Task prompt
Using the material below, print the line that contains "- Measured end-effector", the line that contains "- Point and", and every line in between, exactly and nothing else.

= Beginning of Section =

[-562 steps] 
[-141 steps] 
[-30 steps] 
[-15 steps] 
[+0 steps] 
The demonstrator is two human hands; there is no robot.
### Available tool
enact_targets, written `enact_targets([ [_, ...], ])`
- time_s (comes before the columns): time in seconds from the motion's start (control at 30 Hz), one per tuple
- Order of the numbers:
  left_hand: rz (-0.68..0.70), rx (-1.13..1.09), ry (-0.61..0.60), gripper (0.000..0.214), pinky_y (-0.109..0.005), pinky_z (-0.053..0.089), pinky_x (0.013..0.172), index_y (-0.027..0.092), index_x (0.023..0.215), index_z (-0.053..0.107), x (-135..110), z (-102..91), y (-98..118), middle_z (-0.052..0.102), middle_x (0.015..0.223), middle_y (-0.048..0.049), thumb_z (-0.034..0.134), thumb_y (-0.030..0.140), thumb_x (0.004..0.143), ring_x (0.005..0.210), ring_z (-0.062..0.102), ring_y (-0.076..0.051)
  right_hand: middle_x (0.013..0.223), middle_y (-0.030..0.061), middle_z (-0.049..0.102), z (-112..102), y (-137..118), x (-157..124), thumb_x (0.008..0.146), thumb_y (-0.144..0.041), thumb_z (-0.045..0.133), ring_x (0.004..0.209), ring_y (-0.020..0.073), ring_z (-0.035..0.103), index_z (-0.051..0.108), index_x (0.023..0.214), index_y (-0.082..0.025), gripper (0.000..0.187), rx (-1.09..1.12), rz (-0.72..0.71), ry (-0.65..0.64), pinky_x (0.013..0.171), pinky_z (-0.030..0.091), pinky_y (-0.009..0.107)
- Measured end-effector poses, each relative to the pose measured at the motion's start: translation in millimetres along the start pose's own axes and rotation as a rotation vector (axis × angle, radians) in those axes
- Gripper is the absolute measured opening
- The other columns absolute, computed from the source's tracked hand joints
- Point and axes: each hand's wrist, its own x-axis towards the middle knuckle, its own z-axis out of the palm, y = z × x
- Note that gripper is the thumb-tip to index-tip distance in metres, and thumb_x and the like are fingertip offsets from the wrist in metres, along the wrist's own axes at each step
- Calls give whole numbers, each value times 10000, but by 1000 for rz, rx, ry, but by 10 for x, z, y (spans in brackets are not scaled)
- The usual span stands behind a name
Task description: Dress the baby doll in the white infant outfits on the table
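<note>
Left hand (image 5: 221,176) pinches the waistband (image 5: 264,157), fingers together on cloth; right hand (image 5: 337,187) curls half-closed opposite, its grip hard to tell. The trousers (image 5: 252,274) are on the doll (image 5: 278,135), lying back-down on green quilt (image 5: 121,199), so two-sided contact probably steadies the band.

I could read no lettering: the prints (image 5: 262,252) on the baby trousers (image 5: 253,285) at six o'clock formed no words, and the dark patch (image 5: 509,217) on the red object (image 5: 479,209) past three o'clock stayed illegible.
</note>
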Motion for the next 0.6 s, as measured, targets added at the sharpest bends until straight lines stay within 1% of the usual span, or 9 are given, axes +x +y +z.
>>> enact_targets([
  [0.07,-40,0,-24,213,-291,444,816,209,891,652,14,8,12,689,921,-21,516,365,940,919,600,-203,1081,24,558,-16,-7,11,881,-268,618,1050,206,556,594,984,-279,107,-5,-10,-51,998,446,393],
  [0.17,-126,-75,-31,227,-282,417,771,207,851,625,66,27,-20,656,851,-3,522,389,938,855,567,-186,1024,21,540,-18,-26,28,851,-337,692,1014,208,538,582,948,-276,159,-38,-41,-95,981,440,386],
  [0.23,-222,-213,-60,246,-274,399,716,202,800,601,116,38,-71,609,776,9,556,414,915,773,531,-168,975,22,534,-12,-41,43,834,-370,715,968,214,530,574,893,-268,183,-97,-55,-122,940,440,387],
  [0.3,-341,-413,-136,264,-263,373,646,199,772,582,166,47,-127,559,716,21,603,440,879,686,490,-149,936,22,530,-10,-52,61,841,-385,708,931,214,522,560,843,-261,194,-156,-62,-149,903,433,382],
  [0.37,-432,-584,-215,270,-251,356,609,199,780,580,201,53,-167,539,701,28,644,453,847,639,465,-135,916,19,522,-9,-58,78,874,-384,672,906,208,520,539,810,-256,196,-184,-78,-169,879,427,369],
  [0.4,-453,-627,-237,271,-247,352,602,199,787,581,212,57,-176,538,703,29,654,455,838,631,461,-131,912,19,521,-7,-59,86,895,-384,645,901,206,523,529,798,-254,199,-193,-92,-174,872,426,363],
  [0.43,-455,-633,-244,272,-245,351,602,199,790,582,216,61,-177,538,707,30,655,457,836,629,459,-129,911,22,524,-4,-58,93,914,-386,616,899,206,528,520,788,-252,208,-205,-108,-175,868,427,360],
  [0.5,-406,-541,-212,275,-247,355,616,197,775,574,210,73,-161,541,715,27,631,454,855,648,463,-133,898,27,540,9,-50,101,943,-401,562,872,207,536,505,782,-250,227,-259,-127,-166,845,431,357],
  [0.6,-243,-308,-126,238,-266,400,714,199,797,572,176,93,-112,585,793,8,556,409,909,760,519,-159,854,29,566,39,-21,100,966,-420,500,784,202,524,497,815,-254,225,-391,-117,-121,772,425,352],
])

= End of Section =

Response for this exercise
- Measured end-effector poses, each relative to the pose measured at the motion's start: translation in millimetres along the start pose's own axes and rotation as a rotation vector (axis × angle, radians) in those axes
- Gripper is the absolute measured opening
- The other columns absolute, computed from the source's tracked hand joints
- Point and axes: each hand's wrist, its own x-axis towards the middle knuckle, its own z-axis out of the palm, y = z × x

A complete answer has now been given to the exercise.